Emma Cocker is a writer-artist and Associate Professor in Fine Art at Nottingham Trent University, UK. Her research enquiry unfolds at the threshold between writing/art, involving diverse process-oriented, dialogic-collaborative and aesthetic-poetic approaches to working with and through language. Cocker often works in collaboration with other artists on durational projects, where the studio-gallery or site-specific context is approached as a live laboratory for shared artistic research. Cocker’s writing has been published in Failure, 2010; Stillness in a Mobile World, 2010; Drawing a Hypothesis: Figures of Thought, 2011; Hyperdrawing: Beyond the Lines of Contemporary Art, 2012; On Not Knowing: How Artists Think, 2013; Choreo-graphic Figures: Deviations from the Line, 2017; The Creative Critic: Writing as/about Practice, 2018; Live Coding: A User's Manual, 2023, and in the solo collections, The Yes of the No, 2016, and How Do You Do?, 2025. Cocker is co-founder of the international Society for Artistic Research Special Interest Group for Language-based Artistic Research. See also https://orcid.org/0000-0002-2985-7839

New work: Close Readings

I am in the process of developing a new project entitled Close Readings, interested in how fragments of textual language can be used within performance as oblique strategies, as points of provocation or evocation, instruction or interruption. I propose to approach the notion of close reading or of an ‘explication de texte’ as a tactic through which to interrogate the performative dimensions of written text, for exploring and developing new strategies for presenting and interrogating language within the context of a performance based practice. Here, close reading is not understood as the critical attention paid to the meaning of words themselves as signs, but is instead interested in those meanings produced by looking at words ‘close up’, through a process of visual magnification or close visual attention.
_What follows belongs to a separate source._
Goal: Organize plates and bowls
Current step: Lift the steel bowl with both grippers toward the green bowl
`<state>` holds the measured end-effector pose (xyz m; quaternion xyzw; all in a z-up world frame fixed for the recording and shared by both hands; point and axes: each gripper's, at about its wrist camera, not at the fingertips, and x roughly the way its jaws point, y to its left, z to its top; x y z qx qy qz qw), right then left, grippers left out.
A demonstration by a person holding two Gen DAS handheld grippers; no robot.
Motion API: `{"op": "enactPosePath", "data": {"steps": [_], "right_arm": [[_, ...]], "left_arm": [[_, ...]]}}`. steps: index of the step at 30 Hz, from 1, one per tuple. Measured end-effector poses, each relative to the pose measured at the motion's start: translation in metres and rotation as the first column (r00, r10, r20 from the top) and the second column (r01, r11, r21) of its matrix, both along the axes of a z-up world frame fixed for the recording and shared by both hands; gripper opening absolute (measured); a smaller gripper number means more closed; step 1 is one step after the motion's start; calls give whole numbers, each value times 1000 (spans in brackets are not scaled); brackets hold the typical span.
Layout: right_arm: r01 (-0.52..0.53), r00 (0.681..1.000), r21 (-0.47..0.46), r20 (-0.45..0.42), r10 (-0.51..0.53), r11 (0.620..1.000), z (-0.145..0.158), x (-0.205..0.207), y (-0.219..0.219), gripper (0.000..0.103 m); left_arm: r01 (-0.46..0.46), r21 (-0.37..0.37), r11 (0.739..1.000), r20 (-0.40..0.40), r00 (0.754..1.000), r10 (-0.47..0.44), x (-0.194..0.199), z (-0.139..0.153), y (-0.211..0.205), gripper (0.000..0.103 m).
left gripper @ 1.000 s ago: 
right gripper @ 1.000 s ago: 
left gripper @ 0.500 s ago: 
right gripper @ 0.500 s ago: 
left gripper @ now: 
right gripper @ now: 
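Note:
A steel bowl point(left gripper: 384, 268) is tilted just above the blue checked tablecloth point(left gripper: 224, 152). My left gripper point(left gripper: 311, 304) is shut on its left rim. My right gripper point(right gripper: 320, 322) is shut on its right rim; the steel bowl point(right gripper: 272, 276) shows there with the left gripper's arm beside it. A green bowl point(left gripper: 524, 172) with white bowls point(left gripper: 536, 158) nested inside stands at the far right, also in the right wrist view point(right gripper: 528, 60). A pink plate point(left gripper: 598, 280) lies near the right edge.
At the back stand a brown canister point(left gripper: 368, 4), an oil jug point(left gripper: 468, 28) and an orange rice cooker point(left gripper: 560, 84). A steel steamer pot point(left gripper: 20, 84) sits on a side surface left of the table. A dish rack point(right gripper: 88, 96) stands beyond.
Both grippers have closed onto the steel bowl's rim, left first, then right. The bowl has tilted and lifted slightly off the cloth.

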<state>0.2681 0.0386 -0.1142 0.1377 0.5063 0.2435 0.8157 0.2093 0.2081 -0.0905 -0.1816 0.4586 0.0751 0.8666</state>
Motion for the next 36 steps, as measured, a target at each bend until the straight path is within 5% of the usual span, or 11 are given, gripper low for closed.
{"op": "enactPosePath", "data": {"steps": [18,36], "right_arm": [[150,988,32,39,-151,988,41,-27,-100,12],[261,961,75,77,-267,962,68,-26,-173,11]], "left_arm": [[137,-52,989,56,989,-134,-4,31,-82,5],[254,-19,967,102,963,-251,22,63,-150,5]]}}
Like conventional forms of close reading, the project focuses on paying close attention to individual words, syntax and the order in which sentences and ideas unfold as they are read or presented, drawing on the Latin origins of the word explicare (as in explication de texte) which means to unfold, to fold out, set forth. The research is concerned with exploring the threshold space where writing or text collapses into its component parts (ink and page), or the point where the sense or legibility of a word is rendered illegible or nonsensical the closer it is attended to, as writing slips towards image. The intent is to rethink the term ‘close reading’ as a specific visual research method, in which language becomes subjected to close microscopic scrutiny through the technologies of film recording and projection.